Based on the analysis of these four protocols, we propose a metamodel that can be instantiated independently on each of them. The metamodel is presented in Fig. 3. In this figure, each item is represented. To include topic and partition items of Kafka, we choose to use the same concepts as the other protocols: Queue is used for partition concept. Exchange is used for topic concept.

5 Implementation

The pulse metamodel is implemented in the Moose framework [4]. This framework is a data analysis platform. It contains data import tools, modeling tools, a domain specific language allowing queries to be made on these data and a language for creating visualizations.
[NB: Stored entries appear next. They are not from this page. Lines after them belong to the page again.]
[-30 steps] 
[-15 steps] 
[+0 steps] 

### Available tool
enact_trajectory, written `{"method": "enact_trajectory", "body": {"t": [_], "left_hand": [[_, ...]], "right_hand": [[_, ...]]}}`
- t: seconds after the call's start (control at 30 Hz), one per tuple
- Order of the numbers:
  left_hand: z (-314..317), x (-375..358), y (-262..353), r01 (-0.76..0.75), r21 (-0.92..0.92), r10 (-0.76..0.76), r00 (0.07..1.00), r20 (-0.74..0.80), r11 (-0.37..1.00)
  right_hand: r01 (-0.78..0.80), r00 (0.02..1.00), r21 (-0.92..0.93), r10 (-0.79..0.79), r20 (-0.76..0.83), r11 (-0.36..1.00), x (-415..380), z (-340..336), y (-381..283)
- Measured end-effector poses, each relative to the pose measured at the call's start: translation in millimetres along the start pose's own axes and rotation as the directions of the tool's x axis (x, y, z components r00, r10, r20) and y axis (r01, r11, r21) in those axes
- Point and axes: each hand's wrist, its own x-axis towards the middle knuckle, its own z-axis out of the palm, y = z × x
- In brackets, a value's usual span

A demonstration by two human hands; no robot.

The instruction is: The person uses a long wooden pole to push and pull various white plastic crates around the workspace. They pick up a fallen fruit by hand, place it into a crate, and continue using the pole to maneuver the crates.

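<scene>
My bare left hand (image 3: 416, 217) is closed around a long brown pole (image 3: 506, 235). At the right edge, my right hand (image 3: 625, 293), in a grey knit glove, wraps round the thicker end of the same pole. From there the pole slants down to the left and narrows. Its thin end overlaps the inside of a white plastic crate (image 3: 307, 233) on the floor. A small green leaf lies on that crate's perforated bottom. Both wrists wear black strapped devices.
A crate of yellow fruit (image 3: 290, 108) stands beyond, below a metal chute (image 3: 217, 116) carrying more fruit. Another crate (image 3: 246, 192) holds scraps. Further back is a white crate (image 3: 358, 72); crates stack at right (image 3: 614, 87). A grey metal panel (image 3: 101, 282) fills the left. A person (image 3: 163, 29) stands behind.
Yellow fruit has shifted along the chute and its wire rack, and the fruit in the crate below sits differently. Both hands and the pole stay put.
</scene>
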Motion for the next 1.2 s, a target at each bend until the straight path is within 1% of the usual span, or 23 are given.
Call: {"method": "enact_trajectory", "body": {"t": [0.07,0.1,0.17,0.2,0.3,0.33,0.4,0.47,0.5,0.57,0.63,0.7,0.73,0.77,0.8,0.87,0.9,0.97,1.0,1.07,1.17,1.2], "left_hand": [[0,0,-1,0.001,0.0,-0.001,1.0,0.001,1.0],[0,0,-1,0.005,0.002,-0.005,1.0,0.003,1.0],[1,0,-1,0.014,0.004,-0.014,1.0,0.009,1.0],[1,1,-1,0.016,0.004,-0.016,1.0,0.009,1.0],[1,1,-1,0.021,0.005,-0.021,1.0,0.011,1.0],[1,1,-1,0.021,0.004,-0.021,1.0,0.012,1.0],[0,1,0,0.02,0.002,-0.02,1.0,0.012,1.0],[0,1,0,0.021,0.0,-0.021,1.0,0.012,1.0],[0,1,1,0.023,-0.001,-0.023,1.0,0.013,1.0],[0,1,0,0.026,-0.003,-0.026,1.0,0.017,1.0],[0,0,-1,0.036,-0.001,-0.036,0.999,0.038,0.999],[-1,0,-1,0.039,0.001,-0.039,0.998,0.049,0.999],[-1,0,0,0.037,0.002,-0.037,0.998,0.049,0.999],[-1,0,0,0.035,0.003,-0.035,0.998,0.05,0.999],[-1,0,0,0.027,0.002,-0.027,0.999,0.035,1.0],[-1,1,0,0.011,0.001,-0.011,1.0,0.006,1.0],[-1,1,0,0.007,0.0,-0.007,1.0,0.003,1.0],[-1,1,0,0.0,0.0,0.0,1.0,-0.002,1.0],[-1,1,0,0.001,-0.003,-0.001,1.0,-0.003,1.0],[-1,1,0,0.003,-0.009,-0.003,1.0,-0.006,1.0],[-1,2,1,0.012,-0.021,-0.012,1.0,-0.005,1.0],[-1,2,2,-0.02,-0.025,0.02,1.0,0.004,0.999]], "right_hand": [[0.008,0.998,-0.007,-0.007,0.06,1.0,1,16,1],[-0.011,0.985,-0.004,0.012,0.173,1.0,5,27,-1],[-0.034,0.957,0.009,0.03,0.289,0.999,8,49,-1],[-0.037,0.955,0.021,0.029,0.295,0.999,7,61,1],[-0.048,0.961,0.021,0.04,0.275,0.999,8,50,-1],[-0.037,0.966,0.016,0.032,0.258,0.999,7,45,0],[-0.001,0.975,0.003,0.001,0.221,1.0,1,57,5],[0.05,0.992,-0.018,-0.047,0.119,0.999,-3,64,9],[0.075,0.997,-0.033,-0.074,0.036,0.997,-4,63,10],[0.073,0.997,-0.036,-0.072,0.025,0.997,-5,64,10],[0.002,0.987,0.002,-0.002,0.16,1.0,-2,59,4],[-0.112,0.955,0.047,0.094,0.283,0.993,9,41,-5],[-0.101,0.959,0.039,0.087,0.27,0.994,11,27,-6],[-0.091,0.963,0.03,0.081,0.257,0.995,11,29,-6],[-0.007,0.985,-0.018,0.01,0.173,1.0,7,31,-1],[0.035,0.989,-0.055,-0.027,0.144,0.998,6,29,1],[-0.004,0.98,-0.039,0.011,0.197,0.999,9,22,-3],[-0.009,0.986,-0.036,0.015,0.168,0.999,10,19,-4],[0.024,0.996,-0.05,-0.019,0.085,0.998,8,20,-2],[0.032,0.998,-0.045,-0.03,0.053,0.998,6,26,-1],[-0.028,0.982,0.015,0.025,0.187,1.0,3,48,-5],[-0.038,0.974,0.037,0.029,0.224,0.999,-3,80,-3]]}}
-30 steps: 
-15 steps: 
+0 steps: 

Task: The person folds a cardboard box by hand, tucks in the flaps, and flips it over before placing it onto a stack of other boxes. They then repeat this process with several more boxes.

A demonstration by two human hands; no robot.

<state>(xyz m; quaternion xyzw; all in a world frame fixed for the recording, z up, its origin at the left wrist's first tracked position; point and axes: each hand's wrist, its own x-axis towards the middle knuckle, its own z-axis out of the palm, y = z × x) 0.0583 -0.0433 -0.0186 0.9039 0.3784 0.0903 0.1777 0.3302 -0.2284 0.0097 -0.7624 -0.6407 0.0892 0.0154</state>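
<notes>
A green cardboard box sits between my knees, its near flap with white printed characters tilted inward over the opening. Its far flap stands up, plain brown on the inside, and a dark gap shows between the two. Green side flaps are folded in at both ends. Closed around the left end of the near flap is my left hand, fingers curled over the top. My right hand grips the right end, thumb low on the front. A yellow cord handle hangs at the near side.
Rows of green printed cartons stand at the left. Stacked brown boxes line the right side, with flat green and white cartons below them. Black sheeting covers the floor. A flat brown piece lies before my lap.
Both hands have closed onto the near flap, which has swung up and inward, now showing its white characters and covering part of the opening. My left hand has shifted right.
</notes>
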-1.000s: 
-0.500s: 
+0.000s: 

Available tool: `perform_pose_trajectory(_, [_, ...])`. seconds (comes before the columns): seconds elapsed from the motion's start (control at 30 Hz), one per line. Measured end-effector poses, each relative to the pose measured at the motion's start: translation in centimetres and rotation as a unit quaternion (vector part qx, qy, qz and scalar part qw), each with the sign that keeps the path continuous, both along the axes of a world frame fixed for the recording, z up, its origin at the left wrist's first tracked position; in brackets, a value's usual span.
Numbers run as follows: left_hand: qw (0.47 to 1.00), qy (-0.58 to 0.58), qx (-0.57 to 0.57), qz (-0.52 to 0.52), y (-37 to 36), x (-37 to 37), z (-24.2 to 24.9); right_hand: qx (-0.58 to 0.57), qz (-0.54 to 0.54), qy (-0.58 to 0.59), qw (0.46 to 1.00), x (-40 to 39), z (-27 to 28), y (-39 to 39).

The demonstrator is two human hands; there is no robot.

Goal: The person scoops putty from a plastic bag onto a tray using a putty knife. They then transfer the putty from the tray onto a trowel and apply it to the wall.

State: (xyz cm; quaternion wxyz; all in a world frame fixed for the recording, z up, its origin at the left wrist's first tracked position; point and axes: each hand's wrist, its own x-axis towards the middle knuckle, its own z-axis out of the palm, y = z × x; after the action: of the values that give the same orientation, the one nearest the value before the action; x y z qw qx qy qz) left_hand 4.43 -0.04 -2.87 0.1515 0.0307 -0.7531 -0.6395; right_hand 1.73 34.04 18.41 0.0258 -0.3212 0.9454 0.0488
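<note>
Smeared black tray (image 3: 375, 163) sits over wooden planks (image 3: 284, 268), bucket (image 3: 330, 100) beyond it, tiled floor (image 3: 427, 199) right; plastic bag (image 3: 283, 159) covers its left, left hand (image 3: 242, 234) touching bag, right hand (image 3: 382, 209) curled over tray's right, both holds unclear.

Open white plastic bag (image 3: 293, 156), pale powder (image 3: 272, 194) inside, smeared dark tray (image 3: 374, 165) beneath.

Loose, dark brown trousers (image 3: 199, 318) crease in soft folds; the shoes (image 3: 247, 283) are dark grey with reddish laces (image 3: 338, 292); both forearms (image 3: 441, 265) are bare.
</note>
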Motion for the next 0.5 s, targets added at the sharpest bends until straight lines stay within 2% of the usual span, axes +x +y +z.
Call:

The implementation of pulse contains all the elements presented in the framework previously shown in Fig. 1. Four importers retrieving data from RabbitsMQ have been developed: two message importers and two others allowing the model to be synchronized with the architecture of the RabbitMQ application.

Thus, the tool is able to collect:

  • Message traces from the RabbitMQ log files. These traces are read thanks to two modules: a message trace interpreter intervening on the log file a posteriori and a consumer subscribed to a message trace exchange. The latter is more reactive, but intrusive because it adds a listening node in the system.

  • The history of events in the life cycle of the system's components, from the RabbitMQ Event Exchange plug-in. This information is collected through the instantiation of a consumer subscribed to a dedicated event exchange.

  • The configuration of RabbitMQ, from a REST client that queries the RabbitMQ management API.

6 Conclusion

This article presents a framework for analyzing the exchanges of a distributed information system. This framework is composed of importers, allowing the collection of data from EDA systems such as AMQP, CoAP, MQTT and Kafka. It uses a generic metamodel implemented in Moose and offers analysis tools to identify information exchanges in the system. It allows to analyze these exchanges to identify potential problems or to visualize the active and inactive nodes of an IoT system. The model takes into account the dynamic aspects of the system by considering the messages and by modeling the changes in the architecture over time.

The next step is to consider the whole tooling: useful visualizations, queries and importers. Then, we work on the detection of system failures from the analysis of messages and the treatment of these failures. Another issue is to process the mass of data and to use known big data strategies for this.